Copyright © 2019 Dr. Ashish Vinodkumar Batra, et al. This is an open access article distributed under the Creative Commons Attribution License, which permits unrestricted use, distribution, and reproduction in any medium, provided the original work is properly cited.

Introduction
A benign cartilage‑capped overgrowth containing bone and cartilage, connected by a stalk to the end of the bone, is referred to as Osteochondroma [1]. 90% of Osteochondromas are distributed at the metaphysic of long bones with most common presentation in age groups 10 and 30 [2-4]. Occurrence of osteochondroma at the scapula is a very rare condition. This is also known as exostosis of the scapula. The scapula is rarely involved in only about 3-4.6% cases [5].

Osteochondromas of the scapula are generally painless as they happen on the ventral surface of the scapula, but the mass outgrowth might lead to problems such as limited range of motion, pain, subacromial impingement syndrome, nerve impingement syndromes and static winging of the scapula [3,6-8]. These symptoms abrupt the patient’s day to day activities such as sitting, sleeping, etc. Therefore, the need for surgical excision is relatively much higher as compared to all other exostoses in order to relieve the patient of these mechanical symptoms and resume daily function [3].

The cartilage cap of benign bone tumors are known to be less than 2cm. Anything over 2cm of cap thickness on an magnetic resonance imaging (MRI) raises concern of a malignant transformation [9]. Generally there is a 2-4% lifetime risk of malignant variation of osteochondromas [3]. In patients with an EXT1 muta¬tion or with a tumour affecting the scapula, the occurrence of sarcomatous degeneration of osteochondromas has been reported in connection with the hereditary multiple exostoses syndrome as much higher as compared to tumors at any other structures [4].

We report a rare case of symptomatic scapular osteochondroma in a 38 years old male patient, who underwent successful surgical excision with minimal damage to the surrounding muscular structures.

Case Report
A 38-year-old male presented himself in our outpatient department with complaints of swelling around his left shoulder and scapula. He reported that the swelling developed gradually over the last 2 years, making it impossible for him to sleep supine and on his left side and complained of intermittent mild pain. When he moved his left shoulder, the patient noted crepitation around the left scapula. There was no history of trauma. Also, Family history was not causative.
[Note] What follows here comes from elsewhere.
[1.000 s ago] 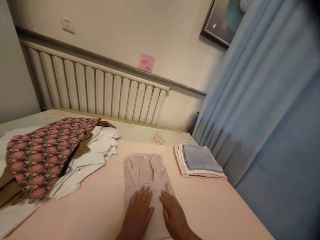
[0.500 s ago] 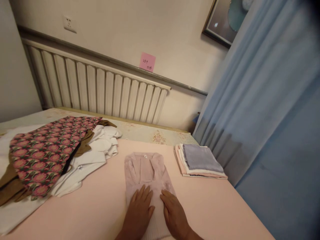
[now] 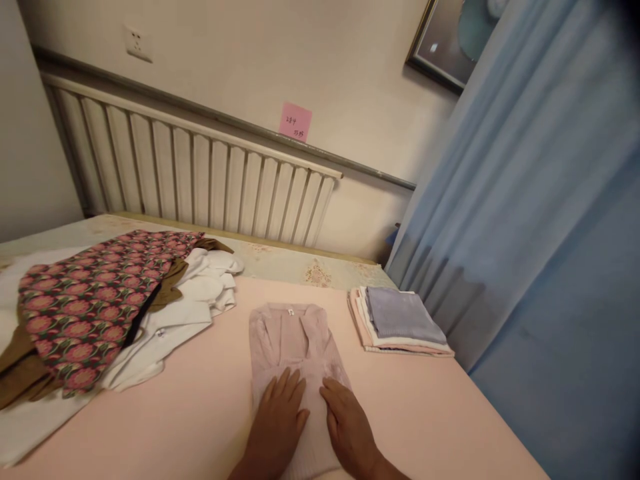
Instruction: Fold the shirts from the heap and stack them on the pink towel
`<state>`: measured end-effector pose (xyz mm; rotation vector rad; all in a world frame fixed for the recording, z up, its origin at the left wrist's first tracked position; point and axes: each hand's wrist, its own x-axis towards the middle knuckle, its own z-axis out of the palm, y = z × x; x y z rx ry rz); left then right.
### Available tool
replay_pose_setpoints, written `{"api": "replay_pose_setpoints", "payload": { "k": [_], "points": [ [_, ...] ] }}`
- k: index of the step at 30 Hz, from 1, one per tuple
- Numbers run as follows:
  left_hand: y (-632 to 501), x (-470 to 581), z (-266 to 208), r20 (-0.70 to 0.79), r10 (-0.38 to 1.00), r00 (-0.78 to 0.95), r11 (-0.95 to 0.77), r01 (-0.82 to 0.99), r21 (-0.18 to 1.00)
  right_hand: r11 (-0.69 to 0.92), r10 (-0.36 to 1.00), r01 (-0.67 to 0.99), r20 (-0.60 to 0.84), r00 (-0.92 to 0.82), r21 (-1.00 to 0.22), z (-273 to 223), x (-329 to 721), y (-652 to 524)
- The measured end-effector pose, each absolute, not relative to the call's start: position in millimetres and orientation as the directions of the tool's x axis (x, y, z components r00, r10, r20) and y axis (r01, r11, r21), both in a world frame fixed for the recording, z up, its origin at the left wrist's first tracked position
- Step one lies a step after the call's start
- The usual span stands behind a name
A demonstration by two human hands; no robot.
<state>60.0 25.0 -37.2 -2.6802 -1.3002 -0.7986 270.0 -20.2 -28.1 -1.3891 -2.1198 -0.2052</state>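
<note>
A pale pink-lilac knit top lies folded into a long narrow shape in front of me, with its open neckline and small white label at the far end. My left hand rests flat on its left half, fingers stretched toward the neckline. On the right half lies my right hand, its fingers extended and turned slightly inward. A strip of the ribbed fabric shows between the two hands. Both forearms run out of view at the bottom edge.
A stack of folded clothes, blue-grey on top, sits to the right on the pink sheet. Loose garments with a floral-patterned cloth are heaped at left. Behind stand a radiator and a blue curtain.
Almost nothing differs. Both hands stay flat on the knit top, and the view has shifted only very slightly.
</note>
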Motion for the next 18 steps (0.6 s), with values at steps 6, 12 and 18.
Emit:
{"api": "replay_pose_setpoints", "payload": {
  "k": [6,12,18],
  "points": [
    [25.9,60.0,-38.8,0.497,0.706,0.504,-0.646,0.746,0.161,0.434,0.791,0.882,0.546,-0.276,-0.184,-29.5,270.1,-19.6],
    [25.4,60.1,-39.2,0.501,0.707,0.499,-0.645,0.745,0.168,0.435,0.79,0.883,0.546,-0.28,-0.177,-30.4,271.1,-20.0],
    [25.6,60.3,-38.8,0.495,0.706,0.507,-0.649,0.743,0.164,0.439,0.788,0.882,0.546,-0.285,-0.172,-26.8,269.6,-20.5]
  ]
}}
An asymmetry of his scapulae with a wing-like prominence of his left scapula was noted during his clinical examination (Figure 1). Scapulothoracic crepitus was prominent when abducting his left shoulder. Both shoulders had full range of motion.

Radiographic evaluation showed an irregular bony structure extruding from the scapula (Figure 2). Computed tomography (CT) chest showed a large cauliflower shaped calcified mass arising from left scapula most likely to be osteochondroma along the medial border of the left scapula (Figure 3 and Figure 4). No signs were suggestive of malignant transformation. Since the lesion affected the patient’s ability to perform his job, increased apprehension and the complaints of his shoulder and upper back worsening over time, we proposed surgical excision biopsy.

After due consent, patient was taken into the operation theatre and under general anaesthesia, the patient was put in a prone position. A J shaped dorsal skin incision (Figure 5A-5B) on tumor mass in line with medial border of scapula curving down laterally was taken. Further dissection (Figure 5C-5F) was made using electric cautery to minimalize blood loss. A thick glossy fibrous capsule was witnessed. Muscle fibres were raised subperiosteally. Tumor mass was excised from its peduncle, a medial border of scapula with the help of a chisel (Figure 5G-5J). Clear bone was visible after excision of tumor mass. The mass so removed was 10 × 5 x 3cm with smooth cartilage covering (Figure 5K). The mass was sent for biopsy. Suction drain was placed before wound closure. Wound was closed in layers and skin staples were applied (Figure 5L).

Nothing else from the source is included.